English football team season

The 1900–01 season was English football club West Ham United’s inaugural season. The club had been founded in 1895 under the name of Thames Ironworks, before being wound up in June 1900 and resigning from the Southern League. On 5 July, West Ham United Football Club Company Limited was registered and the club took the Southern League place vacated by Thames Ironworks. They finished the season sixth in the Southern League Division One. The club also entered the FA Cup, reaching the intermediate round.

==Overview==

The prospectus of the new limited liability company, to be known under the title of The West Ham United Football Club Company Limited is at hand. The primary object will be to encourage and promote the game of football in West Ham and district, and powers have also been taken by the company authorising them at any time to acquire land and other property. The company has been constituted on the ordinary lines, except that by the rules of the English Football Association no dividend beyond 5 per cent per annum can be paid. The affairs will be managed by a board of directors.
— Morning Leader. 28 April 1900.

Shares in the club were sold to the public at 10 shillings each, with Arnold Hills promising to purchase one share for each one sold to the public. These could be purchased in four instalments of 2/6 d. Of the 4,000 shares available, 260 remained unsold in March 1901. At the first meeting of directors on 10 July 1900, Cornelius Osborn was appointed as chairman, with Lew Bowen as club secretary. Bowen was a clerk at the Thames Ironworks and Shipbuilding Company and had reported on the previous club for the Thames Ironworks Gazette. Of the ten directors, half were appointed by Hills and half by the shareholders, including Aitken Brown, a local councillor. Also amongst the directors was former Old St Luke's player and local businessman George Fundell. All of the directors lived in Essex, most in the Canning Town and West Ham areas, and several had connections to the Ironworks or had business relationships with Hills. In spite of Hills' assistance the club struggled financially and were forced to secure a loan of £400 later in the season.

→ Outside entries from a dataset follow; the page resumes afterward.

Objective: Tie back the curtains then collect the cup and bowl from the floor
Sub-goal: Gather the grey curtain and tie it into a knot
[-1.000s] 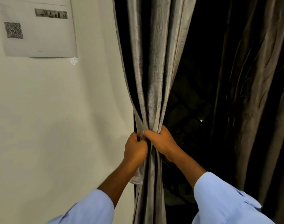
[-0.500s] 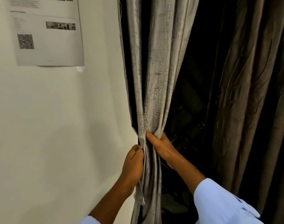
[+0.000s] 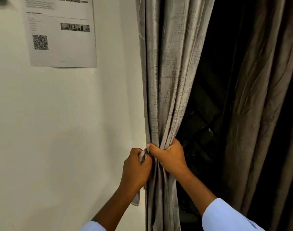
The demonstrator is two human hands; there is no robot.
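Observation:
A grey textured curtain (image 3: pixel 169 77) hangs beside the white wall, gathered into a bundle at waist height. My right hand (image 3: pixel 169 157) grips the gathered folds, thumb across the front. My left hand (image 3: pixel 135 167) is curled round a narrow grey tie-back strip (image 3: pixel 143 155), whose loose end (image 3: pixel 136 200) dangles below my wrist. A second, darker curtain (image 3: pixel 262 105) hangs at the right. No cup, bowl or floor is in view.
A printed sheet with a QR code (image 3: pixel 60 32) is stuck to the white wall (image 3: pixel 67 130) at upper left. Between the two curtains is a dark window opening (image 3: pixel 207 114) with a faint lattice behind it.
My right hand has closed round the curtain bundle again. My left hand has pulled the strip across to meet it. The view has tilted up, so the wall sheet sits lower in frame.

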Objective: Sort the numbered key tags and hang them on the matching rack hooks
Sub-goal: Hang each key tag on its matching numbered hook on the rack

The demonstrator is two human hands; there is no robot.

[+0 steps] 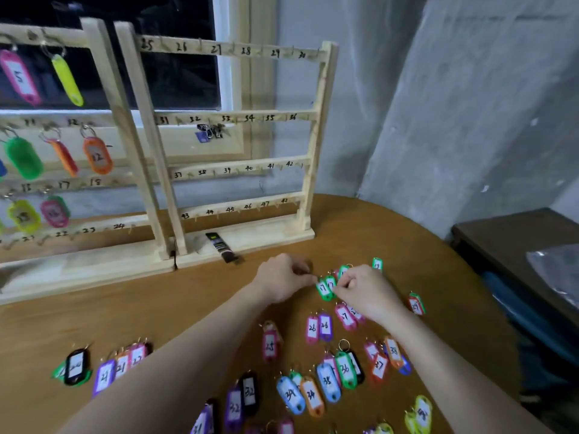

Today the West Ham United F.C. is in the hands of you locals. It is your club, and you, who are shareholders, have a voice in its management. Those who are not, I make a strenuous appeal for your support. It would be a standing disgrace to a district like West Ham, which is considered a hot-bed of football, if the club were allowed to go unsupported. I have the names of the players before me, and I see no reason why we should not figure highly up in the Southern League table. In closing, I would say, let there be unity of action. Let each supporter strive for the good of his club both on and off the field. Let each work for one end – that of making the club the best in England. Much depends on a good rousing cheer when things are going against your side. Be liberal with your praise and sparing with your criticism. Above all, be sportsmen and gentlemen. Success and failure hang in the balance. Everything depends upon you. Will you make the club a success? And as a sportsman I think – dropping the third person for a moment – the answer is 'We will'.
— West Ham Guardian. Prior to the start of the 1900–01 season.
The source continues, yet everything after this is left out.